* [ABOUT THIS TASK]:
Start at the line below containing "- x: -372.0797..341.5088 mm" and stop at the line containing "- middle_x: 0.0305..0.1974". Repeat every line of that stretch exactly, and nothing outside it.
^^^^^^^^
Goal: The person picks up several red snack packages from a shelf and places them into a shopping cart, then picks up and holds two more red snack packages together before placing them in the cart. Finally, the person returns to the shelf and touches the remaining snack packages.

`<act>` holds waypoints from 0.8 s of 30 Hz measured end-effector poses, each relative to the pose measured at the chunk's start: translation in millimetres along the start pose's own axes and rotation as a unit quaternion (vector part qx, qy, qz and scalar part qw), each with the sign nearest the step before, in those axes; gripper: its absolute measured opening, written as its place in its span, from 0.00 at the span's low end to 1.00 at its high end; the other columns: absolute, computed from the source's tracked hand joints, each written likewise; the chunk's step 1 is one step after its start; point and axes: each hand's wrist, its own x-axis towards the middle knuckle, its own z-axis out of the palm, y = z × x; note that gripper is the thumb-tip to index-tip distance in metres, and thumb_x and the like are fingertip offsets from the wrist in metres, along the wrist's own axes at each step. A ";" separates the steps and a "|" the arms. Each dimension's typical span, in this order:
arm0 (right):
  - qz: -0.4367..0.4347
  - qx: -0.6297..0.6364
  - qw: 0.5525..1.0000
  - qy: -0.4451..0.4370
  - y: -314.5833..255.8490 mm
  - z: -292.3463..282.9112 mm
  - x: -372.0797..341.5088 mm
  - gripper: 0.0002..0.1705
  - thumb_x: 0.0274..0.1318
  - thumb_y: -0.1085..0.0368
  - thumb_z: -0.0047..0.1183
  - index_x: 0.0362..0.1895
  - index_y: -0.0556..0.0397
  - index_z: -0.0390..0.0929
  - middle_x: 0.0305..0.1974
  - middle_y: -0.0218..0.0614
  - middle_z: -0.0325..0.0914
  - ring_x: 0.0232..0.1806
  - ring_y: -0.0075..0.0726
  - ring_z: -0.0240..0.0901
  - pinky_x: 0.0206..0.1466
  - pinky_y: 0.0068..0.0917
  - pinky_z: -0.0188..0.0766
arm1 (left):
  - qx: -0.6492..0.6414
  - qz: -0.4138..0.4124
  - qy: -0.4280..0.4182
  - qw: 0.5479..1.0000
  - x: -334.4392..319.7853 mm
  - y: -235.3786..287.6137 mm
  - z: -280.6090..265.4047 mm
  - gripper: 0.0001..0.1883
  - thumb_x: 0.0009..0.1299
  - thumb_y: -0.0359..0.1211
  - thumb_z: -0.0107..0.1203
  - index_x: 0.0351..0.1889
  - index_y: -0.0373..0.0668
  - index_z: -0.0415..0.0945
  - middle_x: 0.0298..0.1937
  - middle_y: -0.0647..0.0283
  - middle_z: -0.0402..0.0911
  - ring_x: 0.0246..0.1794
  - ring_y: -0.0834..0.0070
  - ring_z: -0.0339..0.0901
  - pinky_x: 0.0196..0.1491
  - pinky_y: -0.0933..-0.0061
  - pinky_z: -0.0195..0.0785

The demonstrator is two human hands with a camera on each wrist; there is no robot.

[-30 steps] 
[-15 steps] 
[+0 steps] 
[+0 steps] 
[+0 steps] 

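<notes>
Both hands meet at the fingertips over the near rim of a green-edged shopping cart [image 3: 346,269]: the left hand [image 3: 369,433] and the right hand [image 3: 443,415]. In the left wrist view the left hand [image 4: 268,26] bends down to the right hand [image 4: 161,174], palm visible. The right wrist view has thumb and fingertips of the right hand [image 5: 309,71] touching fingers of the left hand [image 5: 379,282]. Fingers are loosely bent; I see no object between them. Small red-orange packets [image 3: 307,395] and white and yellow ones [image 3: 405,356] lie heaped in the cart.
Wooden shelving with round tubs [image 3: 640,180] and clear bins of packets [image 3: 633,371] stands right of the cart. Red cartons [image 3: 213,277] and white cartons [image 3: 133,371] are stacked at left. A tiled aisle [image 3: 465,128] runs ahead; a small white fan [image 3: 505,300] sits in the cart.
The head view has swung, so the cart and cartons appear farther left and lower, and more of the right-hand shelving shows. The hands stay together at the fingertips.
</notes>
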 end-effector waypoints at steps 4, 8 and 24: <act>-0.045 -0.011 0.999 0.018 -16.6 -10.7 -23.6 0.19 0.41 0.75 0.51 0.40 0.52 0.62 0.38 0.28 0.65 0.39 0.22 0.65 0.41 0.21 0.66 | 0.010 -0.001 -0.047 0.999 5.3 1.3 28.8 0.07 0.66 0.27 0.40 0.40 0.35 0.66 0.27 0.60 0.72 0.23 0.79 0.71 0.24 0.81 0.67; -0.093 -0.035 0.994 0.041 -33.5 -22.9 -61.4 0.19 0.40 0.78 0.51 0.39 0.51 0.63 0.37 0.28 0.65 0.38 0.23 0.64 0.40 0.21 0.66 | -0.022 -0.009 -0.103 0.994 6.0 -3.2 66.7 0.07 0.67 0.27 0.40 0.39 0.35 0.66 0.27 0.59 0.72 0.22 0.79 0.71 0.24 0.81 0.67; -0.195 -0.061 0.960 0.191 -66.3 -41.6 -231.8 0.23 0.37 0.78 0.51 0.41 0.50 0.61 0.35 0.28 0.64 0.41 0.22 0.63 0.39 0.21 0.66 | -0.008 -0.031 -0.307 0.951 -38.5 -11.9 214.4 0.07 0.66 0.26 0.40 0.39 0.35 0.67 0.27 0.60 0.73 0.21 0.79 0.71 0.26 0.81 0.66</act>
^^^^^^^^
* [SOLVED EXERCISE]:
  - x: -372.0797..341.5088 mm
  - gripper: 0.0002..0.1705
  - thumb_x: 0.0274..0.1318
  - thumb_y: -0.1085..0.0368
  - thumb_z: -0.0047..0.1183
  - index_x: 0.0362..0.1895
  - index_y: -0.0556..0.0397
  - index_z: -0.0390..0.0929
  - middle_x: 0.0305..0.1974

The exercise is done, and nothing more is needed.